Hani has been overjoyed and eager to participate in the Periodic Review process since we first met with him in mid-March 2016. When we explained why we were meeting with him, not only did he express his happiness, but it was obvious by the way his face lit up. He has maintained his positive attitude throughout all of our meetings and has always been gracious and respectful towards us. What is probably most amazing is that he is almost always smiling. Even when discussing hardship, he maintains his humor. He tells his stories much in the same way one might tell of a terrible situation where, with time, the memory of has become a little less painful. Perhaps even to the point where one might be able to see at least a small amount of humor in it.
During our meetings, Hani has expressed his desire to return home to reunite with his family, although he does realize that it is not likely that he would be transferred to Yemen. He is open to transfer to any country, but would prefer an Arabic-speaking country, if possible. He is willing to participate in any rehabilitation or reintegration program as well. He looks forward to getting married after his transfer from Guantánamo Bay, and starting his own family. He also hopes that at some point his sisters and brothers could visit him and he could get to know the youngest members of his close-knit family who were born during his detention.

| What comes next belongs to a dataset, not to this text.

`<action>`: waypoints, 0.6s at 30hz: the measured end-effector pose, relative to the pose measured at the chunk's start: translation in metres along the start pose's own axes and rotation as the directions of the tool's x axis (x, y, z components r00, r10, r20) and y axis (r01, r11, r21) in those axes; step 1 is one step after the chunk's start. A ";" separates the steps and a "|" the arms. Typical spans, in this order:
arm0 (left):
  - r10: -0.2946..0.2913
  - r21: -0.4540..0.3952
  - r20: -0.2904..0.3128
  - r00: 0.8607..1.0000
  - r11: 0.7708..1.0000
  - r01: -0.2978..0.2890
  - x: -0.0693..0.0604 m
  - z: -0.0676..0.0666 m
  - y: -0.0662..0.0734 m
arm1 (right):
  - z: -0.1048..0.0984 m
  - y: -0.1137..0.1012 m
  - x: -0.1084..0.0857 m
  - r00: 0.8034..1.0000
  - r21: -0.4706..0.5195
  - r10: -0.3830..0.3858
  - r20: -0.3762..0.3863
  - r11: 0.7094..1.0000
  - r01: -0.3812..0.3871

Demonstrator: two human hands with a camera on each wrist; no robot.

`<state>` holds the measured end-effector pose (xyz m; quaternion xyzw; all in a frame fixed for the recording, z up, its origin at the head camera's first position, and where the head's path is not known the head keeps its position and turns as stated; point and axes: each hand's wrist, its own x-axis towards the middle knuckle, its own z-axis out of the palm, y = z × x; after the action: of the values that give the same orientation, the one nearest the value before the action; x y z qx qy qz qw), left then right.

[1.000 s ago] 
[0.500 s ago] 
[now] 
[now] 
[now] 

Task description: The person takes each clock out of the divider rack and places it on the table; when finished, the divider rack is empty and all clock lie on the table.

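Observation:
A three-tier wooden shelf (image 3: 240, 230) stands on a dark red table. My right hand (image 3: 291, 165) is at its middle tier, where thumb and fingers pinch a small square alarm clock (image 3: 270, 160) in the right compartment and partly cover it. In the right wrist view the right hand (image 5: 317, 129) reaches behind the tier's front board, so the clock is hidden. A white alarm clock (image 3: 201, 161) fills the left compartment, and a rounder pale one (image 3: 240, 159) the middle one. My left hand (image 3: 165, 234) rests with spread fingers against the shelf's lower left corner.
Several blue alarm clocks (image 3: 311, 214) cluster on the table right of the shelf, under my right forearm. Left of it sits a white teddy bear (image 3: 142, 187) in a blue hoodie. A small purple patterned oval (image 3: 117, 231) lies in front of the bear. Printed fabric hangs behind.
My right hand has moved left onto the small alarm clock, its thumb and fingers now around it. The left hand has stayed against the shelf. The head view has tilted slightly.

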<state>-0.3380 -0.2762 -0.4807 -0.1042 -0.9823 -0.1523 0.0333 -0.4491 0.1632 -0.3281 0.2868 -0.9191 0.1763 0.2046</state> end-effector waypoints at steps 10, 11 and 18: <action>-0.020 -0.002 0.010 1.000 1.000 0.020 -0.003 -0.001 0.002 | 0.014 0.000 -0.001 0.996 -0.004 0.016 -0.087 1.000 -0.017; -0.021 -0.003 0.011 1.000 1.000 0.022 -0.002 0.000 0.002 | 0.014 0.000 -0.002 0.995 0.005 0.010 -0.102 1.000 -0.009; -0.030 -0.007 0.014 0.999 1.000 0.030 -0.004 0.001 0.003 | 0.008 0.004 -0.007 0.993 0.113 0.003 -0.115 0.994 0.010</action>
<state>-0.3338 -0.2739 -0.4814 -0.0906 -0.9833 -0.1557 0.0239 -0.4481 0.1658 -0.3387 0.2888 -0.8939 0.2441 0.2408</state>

His 10 years of experience as an electrician, as well as the classes he has taken while here at GTMO, will help him to find employment regardless of where he is transferred.
Hani has been a compliant detainee and has taken advantage of the many educational opportunities here at the detention facility. He has learned basic computer skills, including how to use Photoshop, and has taken classes in art, life skills and English. He has done well in all courses and his teachers speak highly of him. By being exposed to so many people of various cultural and religious backgrounds here at GTMO, Hani has also had a chance to better understand and appreciate their beliefs and customs which will also serve him well wherever he is transferred.

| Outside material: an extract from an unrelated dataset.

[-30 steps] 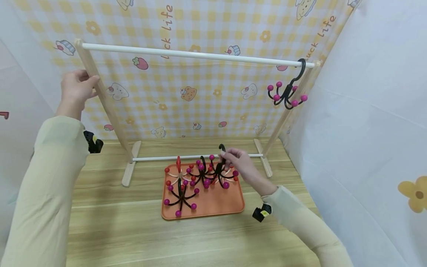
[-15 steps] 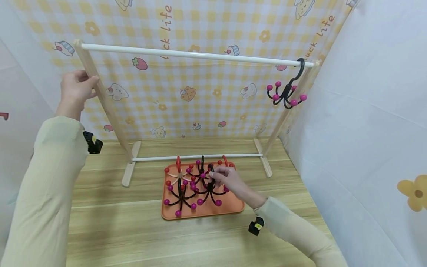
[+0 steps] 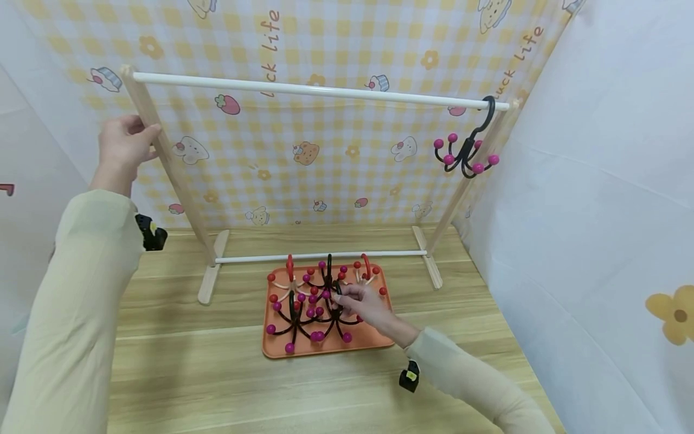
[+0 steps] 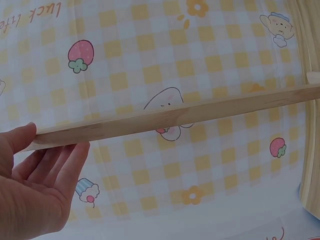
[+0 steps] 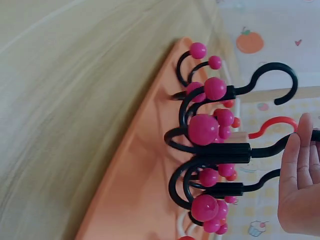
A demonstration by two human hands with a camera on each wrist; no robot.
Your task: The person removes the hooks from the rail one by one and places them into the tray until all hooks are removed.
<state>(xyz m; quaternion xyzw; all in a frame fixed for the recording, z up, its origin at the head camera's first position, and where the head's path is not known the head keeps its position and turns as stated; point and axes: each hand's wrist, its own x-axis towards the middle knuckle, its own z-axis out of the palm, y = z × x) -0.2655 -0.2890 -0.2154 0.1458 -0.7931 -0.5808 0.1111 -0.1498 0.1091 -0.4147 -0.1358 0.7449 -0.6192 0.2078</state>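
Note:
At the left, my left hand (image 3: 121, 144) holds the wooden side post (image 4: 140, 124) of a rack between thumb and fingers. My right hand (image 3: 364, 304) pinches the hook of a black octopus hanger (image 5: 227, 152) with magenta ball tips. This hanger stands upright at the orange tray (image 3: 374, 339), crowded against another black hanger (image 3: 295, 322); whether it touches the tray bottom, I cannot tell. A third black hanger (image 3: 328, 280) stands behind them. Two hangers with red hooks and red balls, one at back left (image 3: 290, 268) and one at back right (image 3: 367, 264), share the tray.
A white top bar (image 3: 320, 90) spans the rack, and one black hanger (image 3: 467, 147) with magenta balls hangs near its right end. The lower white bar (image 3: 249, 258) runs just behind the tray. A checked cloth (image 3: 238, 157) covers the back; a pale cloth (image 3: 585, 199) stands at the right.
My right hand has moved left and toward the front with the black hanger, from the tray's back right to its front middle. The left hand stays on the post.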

We are confident that Rani’s desire to pursue a better way of life if transferred from Guantánamo Bay is genuine and that he bears no ill will towards anyone. We remain convinced that Hani does not pose a significant threat to security of the United States or any of its allies.
Thank you for your time and attention and we look forward to answering any questions you may have during this Board.

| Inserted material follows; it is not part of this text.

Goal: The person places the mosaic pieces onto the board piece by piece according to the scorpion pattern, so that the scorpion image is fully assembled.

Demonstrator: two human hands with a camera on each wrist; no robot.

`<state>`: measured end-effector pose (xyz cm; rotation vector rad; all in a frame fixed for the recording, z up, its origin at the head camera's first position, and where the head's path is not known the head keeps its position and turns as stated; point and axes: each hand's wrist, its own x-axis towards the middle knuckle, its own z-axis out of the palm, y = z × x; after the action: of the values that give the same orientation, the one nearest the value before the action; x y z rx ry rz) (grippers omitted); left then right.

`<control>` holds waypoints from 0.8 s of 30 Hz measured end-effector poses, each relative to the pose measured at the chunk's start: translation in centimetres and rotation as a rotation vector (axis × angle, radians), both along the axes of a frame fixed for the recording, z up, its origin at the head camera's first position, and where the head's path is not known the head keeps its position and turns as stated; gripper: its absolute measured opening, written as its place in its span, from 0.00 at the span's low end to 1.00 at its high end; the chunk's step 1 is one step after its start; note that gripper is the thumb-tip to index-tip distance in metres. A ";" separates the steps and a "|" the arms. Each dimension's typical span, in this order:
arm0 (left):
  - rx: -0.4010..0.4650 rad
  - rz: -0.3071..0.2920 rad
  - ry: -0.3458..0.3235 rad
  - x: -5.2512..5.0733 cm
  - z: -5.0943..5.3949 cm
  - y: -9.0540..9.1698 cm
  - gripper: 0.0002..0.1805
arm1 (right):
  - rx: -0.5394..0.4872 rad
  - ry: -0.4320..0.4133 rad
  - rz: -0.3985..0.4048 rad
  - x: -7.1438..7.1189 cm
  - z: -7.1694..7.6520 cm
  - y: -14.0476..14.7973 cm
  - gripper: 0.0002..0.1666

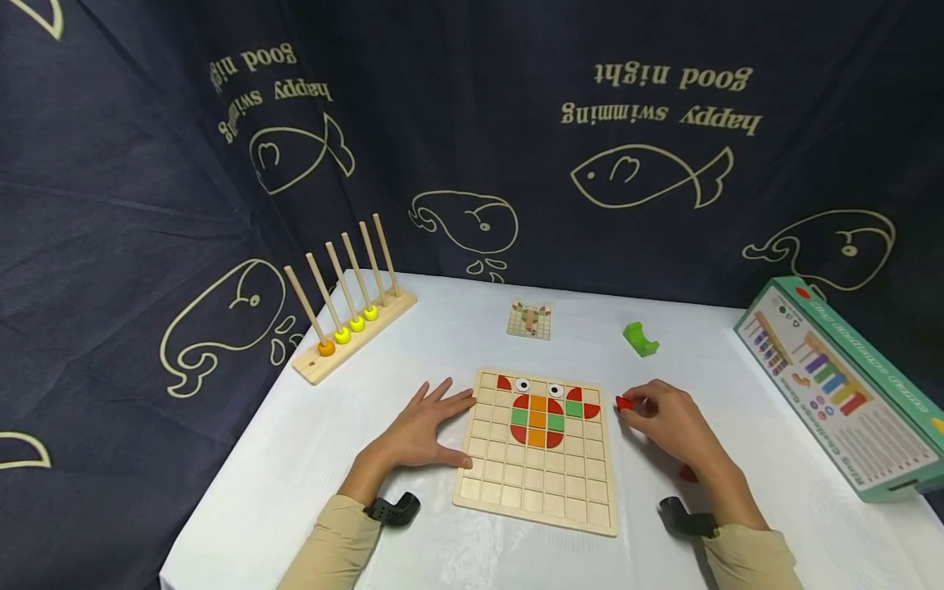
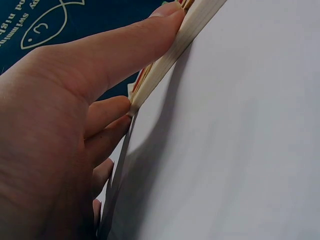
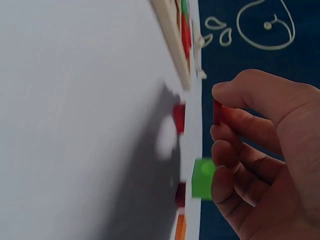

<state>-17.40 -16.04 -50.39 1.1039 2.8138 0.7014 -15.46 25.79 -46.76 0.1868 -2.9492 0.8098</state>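
A square wooden grid board [image 1: 501, 471] lies on the white table, with red, green and orange tiles and two eye tiles [image 1: 555, 390] in its upper cells. My left hand [image 1: 416, 434] is spread at the board's left side, thumb and fingertips touching its edge; in the left wrist view the thumb [image 2: 145, 42] rests on the rim. Just off the board's right edge, my right hand [image 1: 667, 422] pinches a small red piece [image 3: 217, 112] between thumb and fingers. Beyond that hand, another red piece [image 3: 180, 118] and a dark red one [image 3: 180, 194] lie on the table.
A picture card [image 1: 528, 320] lies behind the board, and a green curved block [image 1: 640, 339] stands behind my right hand. Far left is a peg rack [image 1: 369, 332] with beads; at right, a toy box [image 1: 841, 393]. A red piece [image 1: 689, 474] lies by my right forearm.
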 end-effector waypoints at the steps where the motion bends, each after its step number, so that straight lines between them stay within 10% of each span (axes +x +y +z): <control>1: -0.001 0.000 0.001 0.0 0.0 0.0 0.55 | -0.002 0.012 0.015 -0.2 0.0 -0.4 0.16; 24: 0.005 0.002 0.003 0.0 -0.1 0.0 0.56 | 0.036 0.058 0.279 -3.2 1.3 -11.7 0.14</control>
<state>-17.35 -16.00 -50.51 1.1033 2.8180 0.7073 -18.70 14.11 -45.46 0.6239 -2.9223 0.7647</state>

Statement of Charles H. Carpenter
Good morning, ladies and Gentlemen of the Board. I am Charley Carpenter, and am here as private counsel to ISN 841. Thank you for the opportunity to address you today.
I am a member of the bars of Montana, Idaho, Maryland, and the District of Columbia and, together with Stephen M. Truitt, have been representing Hani Saleh Rashid Abdullah (ISN 841) since January 2005. I have visited Abdullah more than a dozen times over the years, and have come to know him well.
We were first engaged to represent Abdullah by his sister, who lives with her husband in Bahrain. Abdullah’s family had learned from the Red Crescent that he was in US captivity, and wanted a lawyer to represent him in a petition for a writ of habeas corpus.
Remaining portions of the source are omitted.